There are significant challenges to achieving this. It started with buying a stake in GridGain. How better to get access to the technology that you need. Three years on and Sberbank has since built its own banking solution. It consists of a 1.5PB in-memory computing solution spread over 2,000 nodes. The system has had to have backups built into it. Should the primary system crash and burn it has to be back online in just 5 mins. That means reloading more than a PB of backed up data.
The first phase of this project was scheduled to go-live in July 2018. Despite a request to the bank to confirm it was on target, it has so far not gotten back to us. Assuming that it did meet the July 2018 go-live date, the next milestone is the end of 2018. At that point the bank is planning a unified memory store and waving goodbye to using traditional storage in its daily operations.
Is banking the key market for this technology?
No. It is simply one example of a customer who is about to deliver a major project. According to Nikita Ivanov, Founder & CTO, GridGain, there are many other apps that will immediately take advantage of this technology. This includes:
- Machine Learning
- Artificial Intelligence
- Natural Language Processing
- Internet of Things
These are applications that are already becoming used inside the enterprise and Ivanov believes that their increased use will help drive IMC. However, he is cautious about the uptake. While companies such as Sberbank generate a lot of interest, there is a lot to overcome before we see wider use.
One of the big challenges that Ivanov talks about is operating systems. It will take many machines to reach the size of memory on which businesses can operate widespread IMC. New architectures for computing will need to evolve to deal with that large pool of memory and how it is accessed. Ivanov points out that we have 50 years of block level access to storage. For IMC to be hugely effectively we need to optimise for byte-level reads.

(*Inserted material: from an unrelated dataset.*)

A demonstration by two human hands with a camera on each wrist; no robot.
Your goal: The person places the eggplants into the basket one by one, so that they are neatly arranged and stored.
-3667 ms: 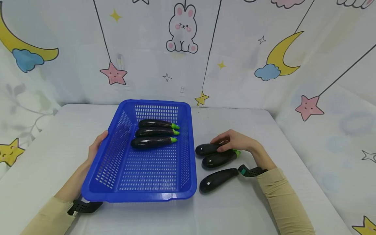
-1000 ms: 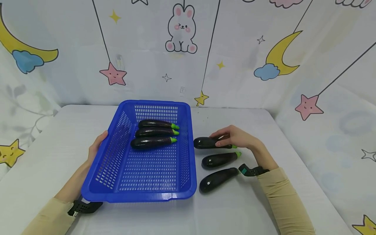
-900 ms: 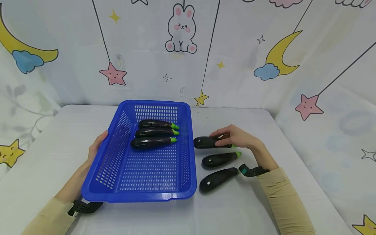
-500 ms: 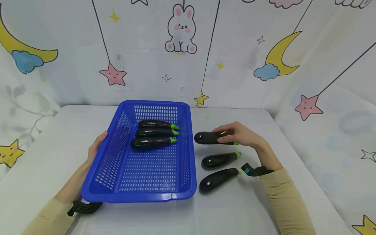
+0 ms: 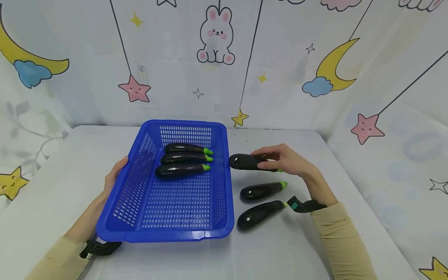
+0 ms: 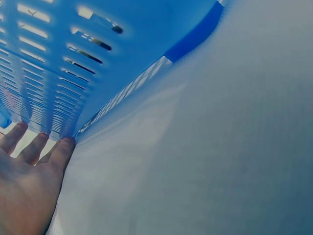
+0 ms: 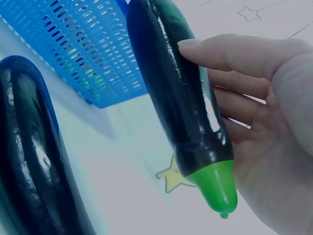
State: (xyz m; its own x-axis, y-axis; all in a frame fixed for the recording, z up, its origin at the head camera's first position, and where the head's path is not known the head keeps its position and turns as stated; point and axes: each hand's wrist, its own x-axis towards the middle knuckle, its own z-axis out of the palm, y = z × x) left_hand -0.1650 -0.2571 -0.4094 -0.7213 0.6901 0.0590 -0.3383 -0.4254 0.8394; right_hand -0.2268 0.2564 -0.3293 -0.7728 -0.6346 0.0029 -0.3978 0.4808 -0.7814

Microsoft and the Linux community are all looking at this. However, these are projects that are far from ready for the enterprise. IMC is not a solution that can be purchased off-the-shelf today. Instead, it requires help to customise and build solutions for customers. When asked when we will begin to see those commodity interfaces Ivanov suggested we could be more than five years out.
What does this mean
Faster has been the mantra of IT for decades. It is not just users demanding more speed and performance but the industry itself. IMC offers a new world of computing but to get there we need new architectures, models and a rewrite of operating systems.
Changing how we access data at the hardware level will also have to be considered. While IBM and NVidia have been pushing their solutions, they are not getting mainstream adoption. Ivanov added that Intel has said that it doesn’t believe that this can be solved in hardware. It believes that the operating system vendors are the solution.

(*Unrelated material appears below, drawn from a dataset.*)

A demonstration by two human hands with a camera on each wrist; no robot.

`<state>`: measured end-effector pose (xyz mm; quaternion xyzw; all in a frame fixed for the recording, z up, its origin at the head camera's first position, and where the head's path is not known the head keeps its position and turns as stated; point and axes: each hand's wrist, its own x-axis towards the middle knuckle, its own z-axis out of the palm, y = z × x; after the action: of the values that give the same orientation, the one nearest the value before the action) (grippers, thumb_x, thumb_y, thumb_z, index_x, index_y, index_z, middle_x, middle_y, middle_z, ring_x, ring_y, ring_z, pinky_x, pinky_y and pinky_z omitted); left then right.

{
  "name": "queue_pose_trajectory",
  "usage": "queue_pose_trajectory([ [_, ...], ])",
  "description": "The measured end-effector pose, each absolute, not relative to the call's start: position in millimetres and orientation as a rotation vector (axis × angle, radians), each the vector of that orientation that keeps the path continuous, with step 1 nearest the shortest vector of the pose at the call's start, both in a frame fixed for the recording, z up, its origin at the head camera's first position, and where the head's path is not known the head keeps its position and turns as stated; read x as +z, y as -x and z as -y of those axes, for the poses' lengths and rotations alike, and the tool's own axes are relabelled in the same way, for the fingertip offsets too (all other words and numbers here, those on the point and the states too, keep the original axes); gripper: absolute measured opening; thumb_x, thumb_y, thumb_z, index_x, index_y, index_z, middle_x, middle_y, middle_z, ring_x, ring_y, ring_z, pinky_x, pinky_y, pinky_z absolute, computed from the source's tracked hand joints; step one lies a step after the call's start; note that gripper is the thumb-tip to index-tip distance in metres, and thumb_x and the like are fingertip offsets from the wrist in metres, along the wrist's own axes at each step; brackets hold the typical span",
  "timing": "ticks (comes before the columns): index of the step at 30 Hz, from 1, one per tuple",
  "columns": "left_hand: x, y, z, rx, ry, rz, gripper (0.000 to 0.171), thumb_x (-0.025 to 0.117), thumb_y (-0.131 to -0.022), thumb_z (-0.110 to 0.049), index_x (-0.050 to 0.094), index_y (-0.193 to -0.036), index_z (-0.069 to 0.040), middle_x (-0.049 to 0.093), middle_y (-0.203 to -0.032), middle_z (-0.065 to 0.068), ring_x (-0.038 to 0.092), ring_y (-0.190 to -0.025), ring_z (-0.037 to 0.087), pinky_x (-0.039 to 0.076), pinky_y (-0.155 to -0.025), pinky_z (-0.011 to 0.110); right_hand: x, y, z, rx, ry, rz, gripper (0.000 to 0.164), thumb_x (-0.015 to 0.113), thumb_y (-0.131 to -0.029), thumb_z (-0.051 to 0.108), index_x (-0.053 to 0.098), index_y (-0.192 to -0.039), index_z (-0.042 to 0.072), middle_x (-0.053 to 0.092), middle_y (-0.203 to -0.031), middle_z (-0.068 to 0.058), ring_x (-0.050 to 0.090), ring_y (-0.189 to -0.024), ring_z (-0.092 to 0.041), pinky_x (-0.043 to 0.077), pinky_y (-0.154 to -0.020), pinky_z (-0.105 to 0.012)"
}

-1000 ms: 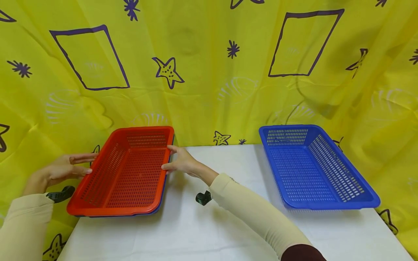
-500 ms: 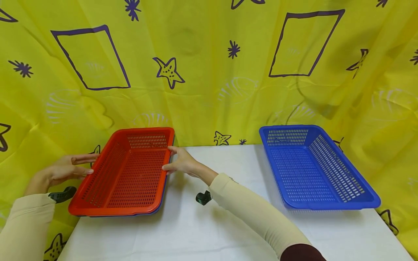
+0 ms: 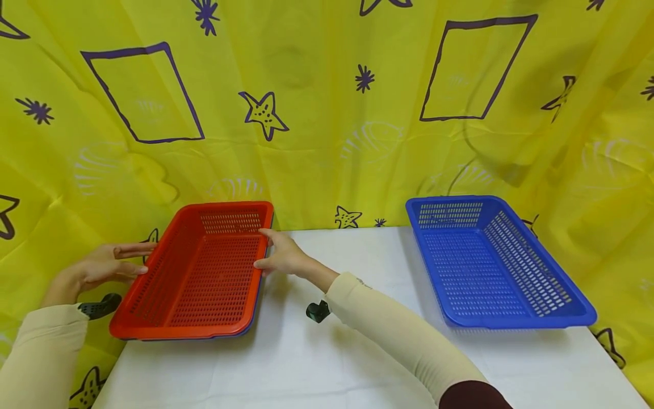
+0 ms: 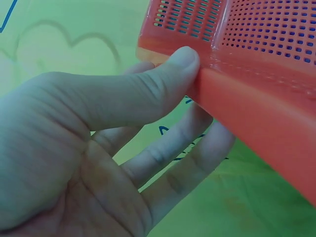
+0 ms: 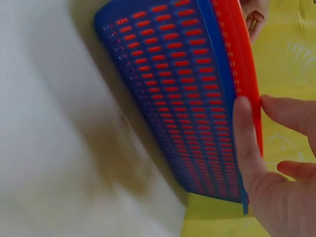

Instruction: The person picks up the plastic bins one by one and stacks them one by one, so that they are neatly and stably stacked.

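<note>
A red perforated plastic basket (image 3: 219,284) sits nested inside a blue basket (image 5: 217,54) at the left of the table. In the head view only a thin blue edge shows below the red rim. My left hand (image 3: 109,266) holds the red rim's left side, thumb on top and fingertips against its underside, as the left wrist view shows. On the right side, my right hand (image 3: 286,255) pinches the rim between thumb and fingers. Its thumb (image 5: 244,118) lies along the rims in the right wrist view. Nothing lies in the red basket.
A second blue perforated basket (image 3: 475,272) stands on the right part of the white-covered table (image 3: 327,363). Behind everything hangs a yellow patterned curtain (image 3: 317,165). A small dark device (image 3: 318,311) is on the right wrist, another (image 3: 100,307) on the left.
The red basket appears to sit very slightly lower within the blue one. Both hands stay at its sides in nearly the same pose; the right-hand blue basket stays put.
</note>
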<state>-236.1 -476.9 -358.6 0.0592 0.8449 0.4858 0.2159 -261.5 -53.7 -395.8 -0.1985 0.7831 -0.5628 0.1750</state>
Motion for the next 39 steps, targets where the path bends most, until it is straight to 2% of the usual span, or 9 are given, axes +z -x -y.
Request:
queue_pose_trajectory([
  [3, -360, 234, 477, 1.322, -0.152, -2.373, 0.052, 0.068, -0.098, -0.007, 0.060, -0.143, -0.032, 0.059, -0.119, -0.034, 0.072, -0.100, 0.011, 0.062, -0.082, 0.040, -395, 258, 55, -1.475, 0.656, -2.376, 0.087, 0.079, -0.088, 0.001, 0.031, -0.161, 0.007, 0.050, -0.141, -0.027, 0.074, -0.068, -0.033, 0.061, -0.060, -0.030],
  [7, -362, 232, 478, 1.352, -0.167, -2.369, 0.053, 0.067, -0.099, -0.006, 0.058, -0.133, -0.047, 0.059, -0.121, -0.033, 0.070, -0.100, 0.006, 0.062, -0.081, 0.041, -395, 257, 53, -1.280, 0.775, -2.615, 0.083, 0.079, -0.091, 0.014, 0.034, -0.160, 0.010, 0.052, -0.148, -0.021, 0.070, -0.108, -0.031, 0.059, -0.090, -0.036],
  [10, -364, 231, 479, 1.433, -0.177, -2.328, 0.058, 0.064, -0.100, -0.003, 0.055, -0.131, -0.051, 0.060, -0.121, -0.031, 0.071, -0.100, 0.009, 0.062, -0.082, 0.044, -395, 257, 51, -1.174, 0.813, -2.721, 0.083, 0.079, -0.092, 0.026, 0.034, -0.161, 0.012, 0.056, -0.145, -0.015, 0.059, -0.119, -0.027, 0.051, -0.102, -0.041],
  [15, -367, 229, 480, 1.483, -0.180, -2.297, 0.063, 0.062, -0.102, -0.003, 0.047, -0.143, -0.048, 0.054, -0.122, -0.030, 0.071, -0.102, 0.011, 0.062, -0.083, 0.046, -395, 256, 47, -1.184, 0.807, -2.705, 0.085, 0.078, -0.093, 0.031, 0.032, -0.162, 0.013, 0.055, -0.137, -0.019, 0.057, -0.087, -0.017, 0.052, -0.079, -0.033],
  [25, -368, 229, 481, 1.429, -0.169, -2.322, 0.066, 0.059, -0.105, -0.008, 0.035, -0.154, -0.044, 0.049, -0.140, -0.005, 0.069, -0.105, 0.009, 0.061, -0.087, 0.045, -396, 255, 46, -1.234, 0.793, -2.662, 0.085, 0.078, -0.093, 0.031, 0.031, -0.162, 0.014, 0.049, -0.143, -0.023, 0.057, -0.079, -0.014, 0.050, -0.068, -0.025],
  [30, -370, 228, 485, 1.472, -0.158, -2.191, 0.061, 0.049, -0.110, -0.013, 0.027, -0.158, -0.043, 0.058, -0.128, -0.017, 0.066, -0.111, 0.007, 0.059, -0.092, 0.041, -399, 255, 46, -1.281, 0.787, -2.625, 0.084, 0.078, -0.094, 0.029, 0.031, -0.162, 0.013, 0.046, -0.147, -0.023, 0.058, -0.074, -0.011, 0.050, -0.070, -0.024],
  [35, -375, 226, 488, 1.502, -0.157, -2.091, 0.064, 0.041, -0.113, -0.017, 0.011, -0.165, -0.037, 0.061, -0.127, -0.019, 0.065, -0.114, 0.009, 0.058, -0.094, 0.039, -404, 256, 48, -1.409, 0.715, -2.492, 0.083, 0.077, -0.095, 0.027, 0.030, -0.162, 0.014, 0.041, -0.156, -0.023, 0.069, -0.069, -0.016, 0.056, -0.085, -0.030],
  [37, -378, 226, 489, 1.538, -0.190, -2.057, 0.063, 0.039, -0.113, -0.015, 0.011, -0.165, -0.036, 0.062, -0.129, -0.018, 0.065, -0.115, 0.009, 0.058, -0.094, 0.039, -406, 256, 48, -1.486, 0.649, -2.394, 0.084, 0.077, -0.095, 0.026, 0.029, -0.163, 0.016, 0.039, -0.158, -0.023, 0.073, -0.070, -0.022, 0.055, -0.093, -0.034],
  [39, -380, 226, 490, 1.577, -0.228, -2.019, 0.060, 0.038, -0.112, -0.012, 0.019, -0.163, -0.039, 0.063, -0.130, -0.017, 0.065, -0.116, 0.009, 0.058, -0.094, 0.037, -408, 255, 49, -1.581, 0.581, -2.263, 0.084, 0.076, -0.096, 0.023, 0.027, -0.164, 0.017, 0.036, -0.159, -0.024, 0.074, -0.073, -0.030, 0.057, -0.094, -0.041],
])
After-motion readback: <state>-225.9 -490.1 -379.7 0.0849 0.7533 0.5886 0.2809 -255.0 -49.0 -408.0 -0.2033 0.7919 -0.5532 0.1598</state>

Despite the Intel statement, some among the memory and storage industry are looking at a solution. The Storage Networking Industry Association (SNIA) SSSI has published its own thoughts in several white papers. It is arguably one of the keys to getting to IMC faster. If the hardware is capable of supporting byte-level access then the OS vendors will write for it. Based on estimates from SNIA, this is something that can be started now.
Having been around before the hard disk for PCs, the idea that everything can now transition to IMC takes some thinking about. The changes in performance over the last few decades have been exceptional and yet for many, they are not enough. IMC promises to deliver the 10x-100x performance improvement they want but it will take time.
For now, the success of Sberbank may be the catalyst required to kick off a lot more investment and work in IMC.